Task details - The listing below must be returned in full and unchanged, without the images it carries.

Information shown -
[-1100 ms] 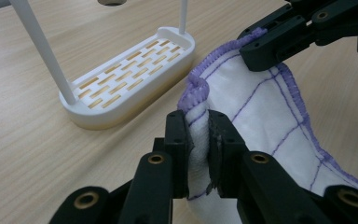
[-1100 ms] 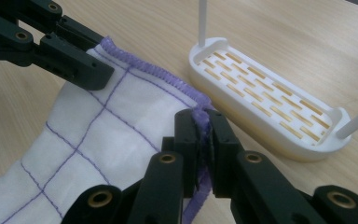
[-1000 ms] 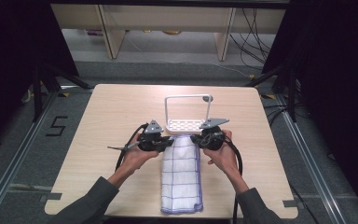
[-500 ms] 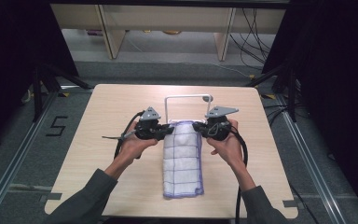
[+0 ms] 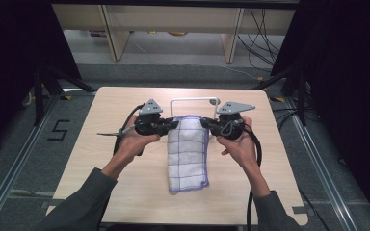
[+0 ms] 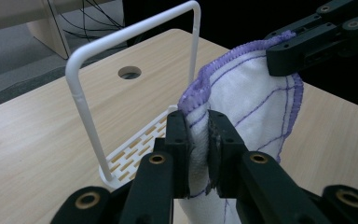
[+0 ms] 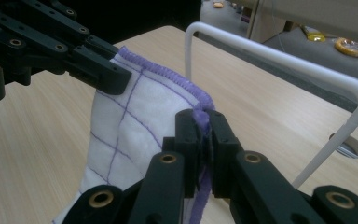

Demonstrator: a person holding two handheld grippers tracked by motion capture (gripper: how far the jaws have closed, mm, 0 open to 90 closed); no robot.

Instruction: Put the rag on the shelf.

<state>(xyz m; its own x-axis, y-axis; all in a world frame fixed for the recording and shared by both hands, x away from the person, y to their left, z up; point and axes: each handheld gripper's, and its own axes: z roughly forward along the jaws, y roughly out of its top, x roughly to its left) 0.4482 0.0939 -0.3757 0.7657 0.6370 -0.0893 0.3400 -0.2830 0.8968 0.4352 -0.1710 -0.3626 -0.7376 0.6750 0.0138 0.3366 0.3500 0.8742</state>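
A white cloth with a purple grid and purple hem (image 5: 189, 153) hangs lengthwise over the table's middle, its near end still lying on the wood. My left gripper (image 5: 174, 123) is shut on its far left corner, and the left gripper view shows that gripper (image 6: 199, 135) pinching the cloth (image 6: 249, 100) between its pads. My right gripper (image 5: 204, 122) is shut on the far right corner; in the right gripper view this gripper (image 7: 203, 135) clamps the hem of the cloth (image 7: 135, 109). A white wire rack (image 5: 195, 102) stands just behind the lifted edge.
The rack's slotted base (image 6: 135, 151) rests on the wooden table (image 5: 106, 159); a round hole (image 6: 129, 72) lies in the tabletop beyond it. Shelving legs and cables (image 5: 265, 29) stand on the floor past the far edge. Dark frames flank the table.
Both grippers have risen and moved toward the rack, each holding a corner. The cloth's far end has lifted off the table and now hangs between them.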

Reply to the exercise -
[-1100 ms] 
[-1100 ms] 
[-1000 ms] 
[-500 ms] 
[+0 ms] 
[+0 ms] 
[+0 ms] 

Demonstrator: a person holding two handheld grippers tracked by motion capture (gripper: how far the jaws have closed, mm, 0 open to 90 closed); no robot.

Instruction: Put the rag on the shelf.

<state>(xyz m; its own x-axis, y-axis; all in a world frame fixed for the recording and shared by both hands, x away from the person, y to their left, z up; point and axes: each handheld gripper's, and its own axes: z roughly forward along the jaws, y roughly out of its top, x roughly to its left) 0.4482 0.0939 -0.3757 0.7657 0.6370 -0.0893 0.3400 -0.2830 0.8968 0.4352 -0.1710 -0.3626 -0.7376 0.6750 0.0138 0.3366 0.3500 0.8742</state>
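A white cloth with a purple grid and purple hem (image 5: 189, 153) hangs lengthwise over the table's middle, its near end still lying on the wood. My left gripper (image 5: 174, 123) is shut on its far left corner, and the left gripper view shows that gripper (image 6: 199, 135) pinching the cloth (image 6: 249, 100) between its pads. My right gripper (image 5: 204, 122) is shut on the far right corner; in the right gripper view this gripper (image 7: 203, 135) clamps the hem of the cloth (image 7: 135, 109). A white wire rack (image 5: 195, 102) stands just behind the lifted edge.
The rack's slotted base (image 6: 135, 151) rests on the wooden table (image 5: 106, 159); a round hole (image 6: 129, 72) lies in the tabletop beyond it. Shelving legs and cables (image 5: 265, 29) stand on the floor past the far edge. Dark frames flank the table.
Both grippers have risen and moved toward the rack, each holding a corner. The cloth's far end has lifted off the table and now hangs between them.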

This output requires nothing further.